Explicação Histórica
A expressão hebraica 'remissão' (shemittah - שְׁמִטָּה) significa literalmente 'liberação' ou 'envio embora'. Refere-se à anulação das dívidas e à liberação de escravos hebreus, conforme estabelecido na Lei Mosaica, para prevenir a perpetuação da pobreza e da servidão.
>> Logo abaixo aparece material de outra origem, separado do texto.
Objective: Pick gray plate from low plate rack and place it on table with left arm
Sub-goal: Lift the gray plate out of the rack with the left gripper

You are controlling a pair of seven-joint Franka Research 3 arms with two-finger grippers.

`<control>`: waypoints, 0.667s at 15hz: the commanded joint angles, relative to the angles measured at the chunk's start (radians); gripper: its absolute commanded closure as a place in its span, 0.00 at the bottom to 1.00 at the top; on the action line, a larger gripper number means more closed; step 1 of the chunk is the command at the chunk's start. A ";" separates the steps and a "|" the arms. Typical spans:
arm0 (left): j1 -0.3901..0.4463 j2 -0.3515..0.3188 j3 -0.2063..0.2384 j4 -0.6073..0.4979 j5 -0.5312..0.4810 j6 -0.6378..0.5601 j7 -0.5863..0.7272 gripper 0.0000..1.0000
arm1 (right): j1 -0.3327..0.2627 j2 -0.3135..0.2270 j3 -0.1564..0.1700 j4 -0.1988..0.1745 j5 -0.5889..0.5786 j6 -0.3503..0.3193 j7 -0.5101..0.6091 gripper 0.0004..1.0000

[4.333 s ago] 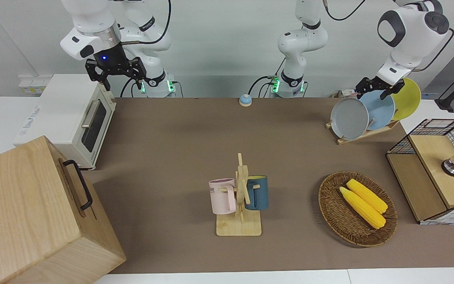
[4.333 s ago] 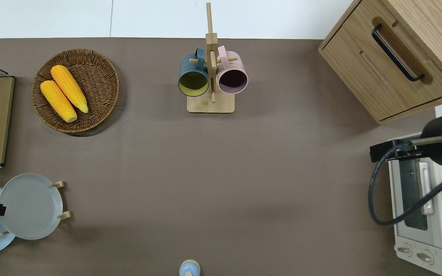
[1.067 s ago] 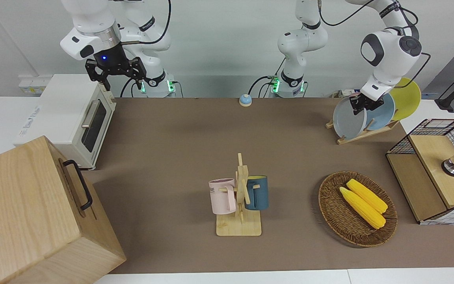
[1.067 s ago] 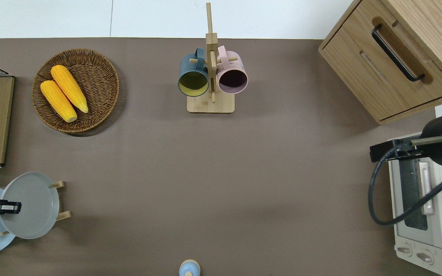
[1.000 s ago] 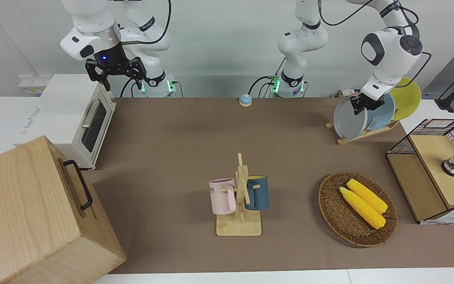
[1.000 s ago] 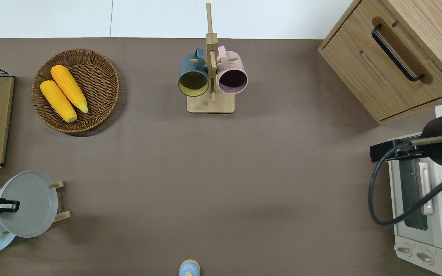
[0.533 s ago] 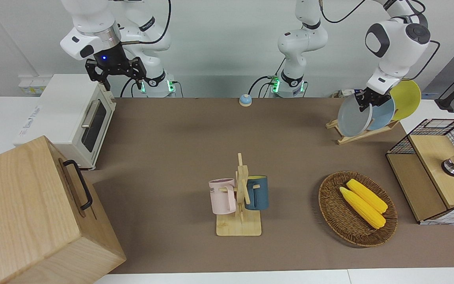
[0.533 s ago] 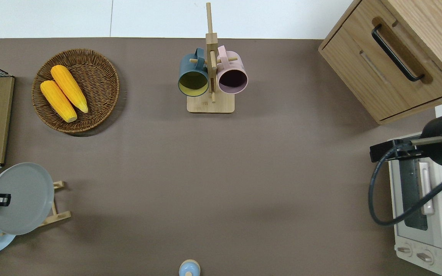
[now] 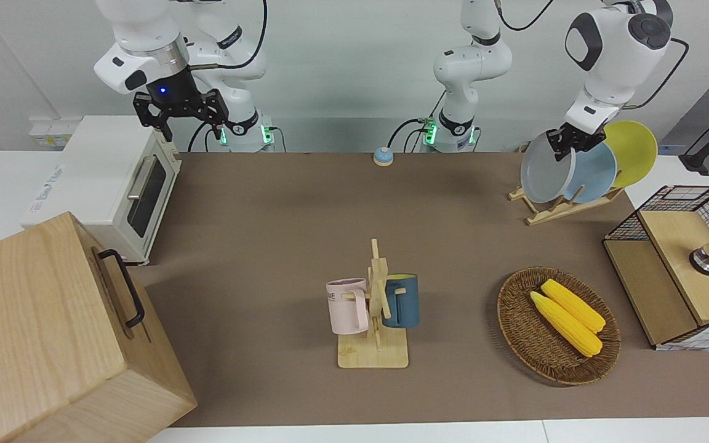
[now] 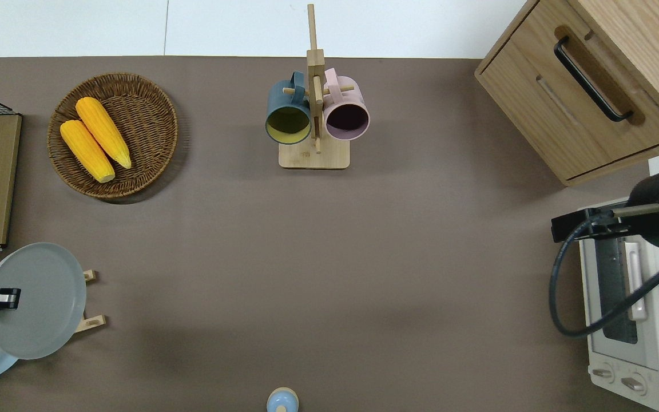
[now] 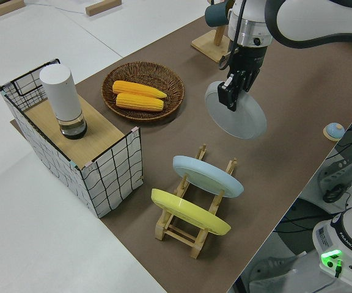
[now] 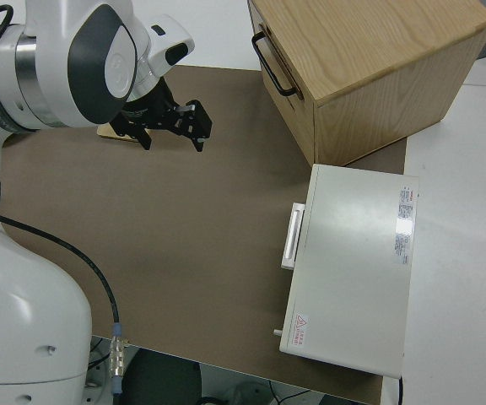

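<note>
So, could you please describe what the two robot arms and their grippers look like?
Both arms are glossy white with rounded jointed links. The left arm has dark gray oval panels on its bulky joint, a black cable, and a small black left gripper. The right arm has a silver wrist band, a black cable, and a black right gripper with a blue light. Green lights glow at both bases.

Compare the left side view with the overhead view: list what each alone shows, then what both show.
Only the left side view shows the yellow plate in the low plate rack, and the white cylinder on the wire-sided box.

Only the overhead view shows the toaster oven, the wooden cabinet and both mugs on the mug tree. The right arm is parked.

Both show the left gripper shut on the rim of the gray plate, which is lifted clear of the rack, plus the blue plate and the corn basket.
</note>
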 commanded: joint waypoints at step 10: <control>-0.008 -0.049 -0.031 0.002 -0.353 -0.095 -0.129 1.00 | -0.007 -0.002 0.007 0.006 0.007 -0.014 0.000 0.01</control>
O período de 'sete anos' marca o ciclo sabático.
Interpretação Doutrinária
Este mandamento ilustra o princípio bíblico de justiça social, compaixão e perdão, refletindo a natureza de Deus que perdoa nossos pecados. A prática da remissão, embora específica para Israel e o Antigo Testamento, aponta para a necessidade de um perdão mais profundo e abrangente encontrado em Cristo, que nos liberta da escravidão do pecado.
Aplicação Prática
Embora a remissão literal de dívidas não seja um mandamento para a Igreja hoje, o princípio subjacente de generosidade, perdão e alívio para os necessitados deve ser praticado. Devemos estar dispostos a perdoar as dívidas (metafóricas ou, quando possível, literais) e a ajudar aqueles em dificuldades financeiras, refletindo o amor de Deus.
Precauções de Leitura
Não se deve aplicar a lei da remissão literal de dívidas financeiras como um mandamento direto para a Igreja atual, pois era parte do sistema legal e social específico da nação de Israel sob a Antiga Aliança. O foco deve ser no princípio espiritual de perdão e generosidade.